Abstract
Impreciseness and uncertainty are the fabrics that make life interesting. For decades, human beings have developed strategies to cope with uncertainties and automate them. In personnel selection for the I.T. field, selectors often find it very difficult to select candidates by going through a set of resumes containing similar kinds of skills. Hence the selection task becomes a fuzzy decision making with the uncertainty involved. A combination of fuzzy clustering and Interval Type-2 fuzzy sets (IT2FS) is proposed in such scenarios. An experiment is conducted over a resume dataset containing fifteen hundred resumes for a particular job description. Firstly, Fuzzy C-means clustering (FCM) is applied for selective clustering, while decision-making under uncertainty is carried through IT2FS. The candidates in the selected cluster are given a score for ranking as per the skillset criteria.
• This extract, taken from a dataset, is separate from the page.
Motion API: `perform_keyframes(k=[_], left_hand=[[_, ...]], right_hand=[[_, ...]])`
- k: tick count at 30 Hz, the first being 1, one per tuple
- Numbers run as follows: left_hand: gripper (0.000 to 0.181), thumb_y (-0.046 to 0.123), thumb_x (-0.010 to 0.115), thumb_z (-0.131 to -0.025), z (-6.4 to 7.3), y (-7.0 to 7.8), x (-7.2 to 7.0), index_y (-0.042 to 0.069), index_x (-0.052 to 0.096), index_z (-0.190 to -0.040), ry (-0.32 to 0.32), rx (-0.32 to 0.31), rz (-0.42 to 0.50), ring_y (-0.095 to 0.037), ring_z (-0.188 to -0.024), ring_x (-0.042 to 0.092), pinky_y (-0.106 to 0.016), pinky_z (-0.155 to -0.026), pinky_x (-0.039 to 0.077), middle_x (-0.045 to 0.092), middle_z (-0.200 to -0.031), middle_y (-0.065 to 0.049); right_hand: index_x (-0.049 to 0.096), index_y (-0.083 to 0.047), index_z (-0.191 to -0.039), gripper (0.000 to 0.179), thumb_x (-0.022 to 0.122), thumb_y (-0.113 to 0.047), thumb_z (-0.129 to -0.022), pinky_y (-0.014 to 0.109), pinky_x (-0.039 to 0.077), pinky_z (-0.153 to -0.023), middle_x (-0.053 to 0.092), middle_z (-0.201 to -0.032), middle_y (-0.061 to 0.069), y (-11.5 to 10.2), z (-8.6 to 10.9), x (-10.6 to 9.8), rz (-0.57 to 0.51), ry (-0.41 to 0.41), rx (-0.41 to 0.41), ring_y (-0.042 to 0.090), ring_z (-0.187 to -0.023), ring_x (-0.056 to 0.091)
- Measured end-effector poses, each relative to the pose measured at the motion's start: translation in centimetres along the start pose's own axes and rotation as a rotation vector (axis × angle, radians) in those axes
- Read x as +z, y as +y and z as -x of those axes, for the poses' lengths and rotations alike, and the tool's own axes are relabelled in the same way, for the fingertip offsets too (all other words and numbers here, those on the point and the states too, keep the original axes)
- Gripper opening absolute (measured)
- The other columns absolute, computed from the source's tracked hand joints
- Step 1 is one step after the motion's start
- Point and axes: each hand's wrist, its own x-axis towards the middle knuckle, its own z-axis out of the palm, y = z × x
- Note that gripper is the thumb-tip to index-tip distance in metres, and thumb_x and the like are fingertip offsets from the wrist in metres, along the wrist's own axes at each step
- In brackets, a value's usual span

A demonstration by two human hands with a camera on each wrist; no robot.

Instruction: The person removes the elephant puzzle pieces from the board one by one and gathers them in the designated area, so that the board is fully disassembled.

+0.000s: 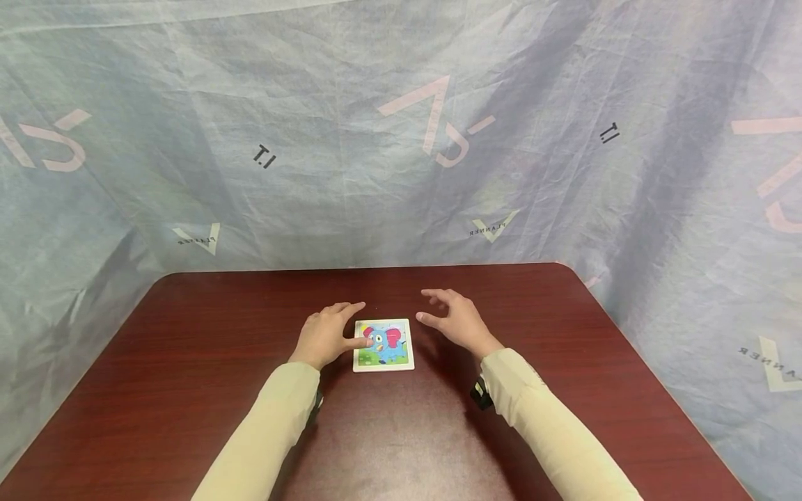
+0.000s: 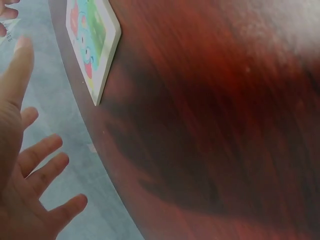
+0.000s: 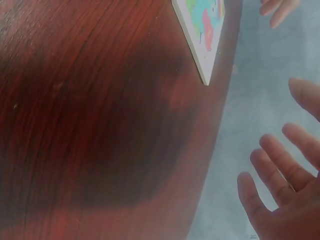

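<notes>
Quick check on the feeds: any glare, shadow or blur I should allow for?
Head: pale glare on the near middle of the table, with the elephant board clear enough to recognise; left wrist: a broad, soft-edged shadow, glare at top right, board hazy and cut off at the top; right wrist: another wide, soft shadow, board pale and cropped at the top.

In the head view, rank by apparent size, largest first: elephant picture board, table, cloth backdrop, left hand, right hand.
1. Cloth backdrop
2. Table
3. Elephant picture board, left hand, right hand: too alike to rank; raised hands may look bigger.
</notes>
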Motion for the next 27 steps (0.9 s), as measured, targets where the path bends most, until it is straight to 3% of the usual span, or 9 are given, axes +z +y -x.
perform_keyframes(k=[10, 27], left_hand=[[0.086, 0.047, 0.086, -0.080, -0.3, 0.2, 1.2, 0.016, 0.051, -0.151, -0.120, -0.006, 0.057, -0.040, -0.131, 0.052, -0.060, -0.103, 0.043, 0.053, -0.147, -0.018], [0.095, 0.043, 0.089, -0.077, -0.6, 0.7, 1.6, 0.012, 0.044, -0.155, -0.243, -0.063, 0.091, -0.039, -0.143, 0.039, -0.065, -0.113, 0.030, 0.044, -0.155, -0.018]], right_hand=[[0.065, -0.013, -0.136, 0.048, 0.079, -0.024, -0.091, 0.046, 0.051, -0.088, 0.067, -0.118, 0.016, 0.2, -0.6, 1.0, -0.044, -0.094, 0.020, 0.031, -0.105, 0.062], [0.068, -0.007, -0.131, 0.041, 0.076, -0.017, -0.093, 0.047, 0.050, -0.096, 0.066, -0.118, 0.015, 0.1, -0.8, 3.0, -0.059, -0.181, 0.029, 0.030, -0.109, 0.062]])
The final decision for shortlisting the resumes is carried through IT2FS. The model shows an average accuracy of 88.2% with an F1-score of 0.76 compared to (K-means + IT2FS) model with an F1-score of 0.72. Thus, the proposed model performs better while decision-making under uncertainty.
Keywords
Introduction
Personnel selection is a process to precisely select candidates with some skill, knowledge, and experience for the desired performance in a specified job [32]. In the hiring process, the selector searches for candidates who have the required professional skills and are suitable enough for their organisation. The process involves resume shortlisting followed by a technical interview round. Often the candidate’s skills do not precisely match the skills needed for the job. Apart from that, they may possess some other skills that may be indirectly crucial for organisational growth. Therefore selector gives weightage both to required professional skills and also to other skills. It provides some scope to the candidates to get shortlisted where they may be missing some required professional skills. These constitute the boundary cases and are hence regarded as uncertain cases. Now it is up to the selector to select the number of uncertain cases. For example, let us assume that a selector is looking for a resume with the required professional skill be: “Java programmer”,“Android”, while the skills mentioned in the candidates resume be: “Object-oriented programming”, “Team player”. In this case, the exact required skill does not match that of the candidates resume but still resume is not irrelevant as the candidate knows the Object-oriented concept (over which Java is based). Apart from that, the candidate has experience working with the team. Hence these skills are also given some weightage for selection, as the candidate seems to have a skill that is helpful in the organisation working culture.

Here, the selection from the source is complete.